**Exercise requirements:**
Repeat the records below exactly, beginning at the first line and finishing with the line that contains "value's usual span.".

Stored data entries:
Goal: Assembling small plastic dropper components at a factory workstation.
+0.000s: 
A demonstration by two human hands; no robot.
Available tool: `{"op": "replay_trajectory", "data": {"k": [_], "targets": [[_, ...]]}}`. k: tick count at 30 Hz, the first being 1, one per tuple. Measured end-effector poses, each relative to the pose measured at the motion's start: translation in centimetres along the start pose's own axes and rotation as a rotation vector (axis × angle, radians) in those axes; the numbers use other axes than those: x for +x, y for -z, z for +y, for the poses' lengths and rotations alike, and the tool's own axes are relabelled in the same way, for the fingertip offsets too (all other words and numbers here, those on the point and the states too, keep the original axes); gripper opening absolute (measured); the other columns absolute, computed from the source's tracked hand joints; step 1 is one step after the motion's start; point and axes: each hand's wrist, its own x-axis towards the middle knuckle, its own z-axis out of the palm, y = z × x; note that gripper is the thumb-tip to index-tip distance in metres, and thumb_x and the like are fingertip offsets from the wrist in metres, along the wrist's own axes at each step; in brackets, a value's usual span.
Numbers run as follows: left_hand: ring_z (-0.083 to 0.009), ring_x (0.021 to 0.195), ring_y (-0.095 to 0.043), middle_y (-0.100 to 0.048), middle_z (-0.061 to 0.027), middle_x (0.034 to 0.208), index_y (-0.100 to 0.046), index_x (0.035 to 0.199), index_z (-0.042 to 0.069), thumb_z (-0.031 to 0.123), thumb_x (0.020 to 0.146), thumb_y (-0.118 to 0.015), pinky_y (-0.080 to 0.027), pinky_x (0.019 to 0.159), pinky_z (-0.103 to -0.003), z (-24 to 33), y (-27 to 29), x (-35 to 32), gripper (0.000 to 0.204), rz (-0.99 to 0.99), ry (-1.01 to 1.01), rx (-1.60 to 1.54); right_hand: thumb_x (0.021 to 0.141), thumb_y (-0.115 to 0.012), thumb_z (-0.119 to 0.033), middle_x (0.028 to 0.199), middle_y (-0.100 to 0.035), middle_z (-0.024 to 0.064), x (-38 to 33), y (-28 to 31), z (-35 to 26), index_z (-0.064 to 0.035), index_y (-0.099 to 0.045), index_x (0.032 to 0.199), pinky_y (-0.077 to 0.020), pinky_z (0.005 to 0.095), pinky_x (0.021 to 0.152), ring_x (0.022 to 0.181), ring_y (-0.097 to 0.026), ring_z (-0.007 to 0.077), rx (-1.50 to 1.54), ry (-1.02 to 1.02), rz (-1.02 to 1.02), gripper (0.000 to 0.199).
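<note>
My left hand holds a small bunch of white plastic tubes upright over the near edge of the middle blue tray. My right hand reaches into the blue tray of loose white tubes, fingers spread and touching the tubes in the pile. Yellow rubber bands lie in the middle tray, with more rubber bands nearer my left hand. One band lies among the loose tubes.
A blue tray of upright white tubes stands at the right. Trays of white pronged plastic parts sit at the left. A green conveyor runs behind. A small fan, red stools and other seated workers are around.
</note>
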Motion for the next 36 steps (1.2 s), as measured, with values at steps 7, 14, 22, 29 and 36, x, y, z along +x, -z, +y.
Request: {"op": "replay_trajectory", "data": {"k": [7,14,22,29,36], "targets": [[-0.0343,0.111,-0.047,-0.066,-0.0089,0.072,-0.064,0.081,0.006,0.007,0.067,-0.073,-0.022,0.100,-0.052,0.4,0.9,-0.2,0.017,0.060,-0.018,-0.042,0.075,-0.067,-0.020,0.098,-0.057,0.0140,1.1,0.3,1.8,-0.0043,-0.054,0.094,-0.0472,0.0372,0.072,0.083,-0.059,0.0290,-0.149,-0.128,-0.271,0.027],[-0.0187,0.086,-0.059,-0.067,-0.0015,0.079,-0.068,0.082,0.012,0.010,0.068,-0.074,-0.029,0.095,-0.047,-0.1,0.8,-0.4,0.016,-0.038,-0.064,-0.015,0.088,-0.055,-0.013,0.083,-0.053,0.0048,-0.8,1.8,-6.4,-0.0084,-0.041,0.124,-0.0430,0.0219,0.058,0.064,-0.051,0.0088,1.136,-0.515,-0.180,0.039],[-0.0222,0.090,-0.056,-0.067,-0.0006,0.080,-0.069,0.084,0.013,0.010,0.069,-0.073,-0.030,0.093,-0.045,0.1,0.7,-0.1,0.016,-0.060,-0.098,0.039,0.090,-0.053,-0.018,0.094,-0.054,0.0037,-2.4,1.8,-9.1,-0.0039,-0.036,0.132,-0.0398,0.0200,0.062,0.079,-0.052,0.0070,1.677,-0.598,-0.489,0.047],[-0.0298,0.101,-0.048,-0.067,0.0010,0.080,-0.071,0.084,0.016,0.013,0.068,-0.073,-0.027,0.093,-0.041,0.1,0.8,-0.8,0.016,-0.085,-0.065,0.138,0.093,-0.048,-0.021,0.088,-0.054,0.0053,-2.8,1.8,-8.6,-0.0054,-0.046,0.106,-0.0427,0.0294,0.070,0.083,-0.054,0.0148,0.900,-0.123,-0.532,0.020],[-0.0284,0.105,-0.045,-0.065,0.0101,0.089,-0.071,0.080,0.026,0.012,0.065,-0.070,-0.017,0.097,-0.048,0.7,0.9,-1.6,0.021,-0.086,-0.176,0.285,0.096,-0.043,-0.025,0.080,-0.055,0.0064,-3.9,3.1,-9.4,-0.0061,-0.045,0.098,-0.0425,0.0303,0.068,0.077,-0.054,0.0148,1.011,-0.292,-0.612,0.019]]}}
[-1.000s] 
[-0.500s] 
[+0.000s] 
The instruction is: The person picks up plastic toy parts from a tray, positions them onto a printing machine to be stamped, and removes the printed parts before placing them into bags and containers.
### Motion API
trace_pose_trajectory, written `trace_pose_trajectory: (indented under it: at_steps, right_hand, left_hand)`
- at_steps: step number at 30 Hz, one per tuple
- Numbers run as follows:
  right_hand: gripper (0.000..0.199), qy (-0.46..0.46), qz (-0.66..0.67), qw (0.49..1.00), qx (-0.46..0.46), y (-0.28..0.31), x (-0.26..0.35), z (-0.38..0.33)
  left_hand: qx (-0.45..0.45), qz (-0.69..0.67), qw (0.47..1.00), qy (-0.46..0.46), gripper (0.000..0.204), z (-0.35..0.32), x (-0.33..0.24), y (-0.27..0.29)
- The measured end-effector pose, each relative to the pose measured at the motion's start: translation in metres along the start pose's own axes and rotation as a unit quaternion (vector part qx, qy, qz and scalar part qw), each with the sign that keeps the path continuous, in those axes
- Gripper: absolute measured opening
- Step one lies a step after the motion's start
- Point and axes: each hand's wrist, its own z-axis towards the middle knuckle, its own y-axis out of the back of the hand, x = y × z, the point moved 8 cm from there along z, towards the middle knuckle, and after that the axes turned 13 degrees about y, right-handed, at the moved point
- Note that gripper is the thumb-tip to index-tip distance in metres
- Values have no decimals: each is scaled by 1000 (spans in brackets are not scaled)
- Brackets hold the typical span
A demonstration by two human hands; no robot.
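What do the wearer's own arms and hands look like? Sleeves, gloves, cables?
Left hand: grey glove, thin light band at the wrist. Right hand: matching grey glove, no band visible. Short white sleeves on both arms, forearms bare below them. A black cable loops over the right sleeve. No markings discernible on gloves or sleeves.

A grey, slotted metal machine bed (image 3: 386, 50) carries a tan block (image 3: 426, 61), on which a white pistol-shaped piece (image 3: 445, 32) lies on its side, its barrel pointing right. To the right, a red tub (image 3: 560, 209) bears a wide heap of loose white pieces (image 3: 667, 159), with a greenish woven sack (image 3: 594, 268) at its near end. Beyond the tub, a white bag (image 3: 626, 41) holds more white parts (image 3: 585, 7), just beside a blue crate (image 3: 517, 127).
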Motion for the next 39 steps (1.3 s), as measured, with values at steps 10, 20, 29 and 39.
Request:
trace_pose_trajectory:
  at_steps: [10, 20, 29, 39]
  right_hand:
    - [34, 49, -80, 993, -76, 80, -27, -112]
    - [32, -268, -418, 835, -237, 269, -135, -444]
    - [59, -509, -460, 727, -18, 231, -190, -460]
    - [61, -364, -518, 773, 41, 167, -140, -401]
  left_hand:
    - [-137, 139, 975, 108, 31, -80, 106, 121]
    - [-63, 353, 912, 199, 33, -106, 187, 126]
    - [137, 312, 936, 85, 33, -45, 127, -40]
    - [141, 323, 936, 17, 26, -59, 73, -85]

**Response below:**
Goal: Assembling small plastic dropper components at a factory workstation.
+0.000s: 
A demonstration by two human hands; no robot.
Available tool: `{"op": "replay_trajectory", "data": {"k": [_], "targets": [[_, ...]]}}`. k: tick count at 30 Hz, the first being 1, one per tuple. Measured end-effector poses, each relative to the pose measured at the motion's start: translation in centimetres along the start pose's own axes and rotation as a rotation vector (axis × angle, radians) in those axes; the numbers use other axes than those: x for +x, y for -z, z for +y, for the poses' lengths and rotations alike, and the tool's own axes are relabelled in the same way, for the fingertip offsets too (all other words and numbers here, those on the point and the states too, keep the original axes); gripper opening absolute (measured); the other columns absolute, computed from the source's tracked hand joints; step 1 is one step after the motion's start; point and axes: each hand's wrist, its own x-axis towards the middle knuckle, its own z-axis out of the palm, y = z × x; note that gripper is the thumb-tip to index-tip distance in metres, and thumb_x and the like are fingertip offsets from the wrist in metres, along the wrist's own axes at each step; in brackets, a value's usual span.

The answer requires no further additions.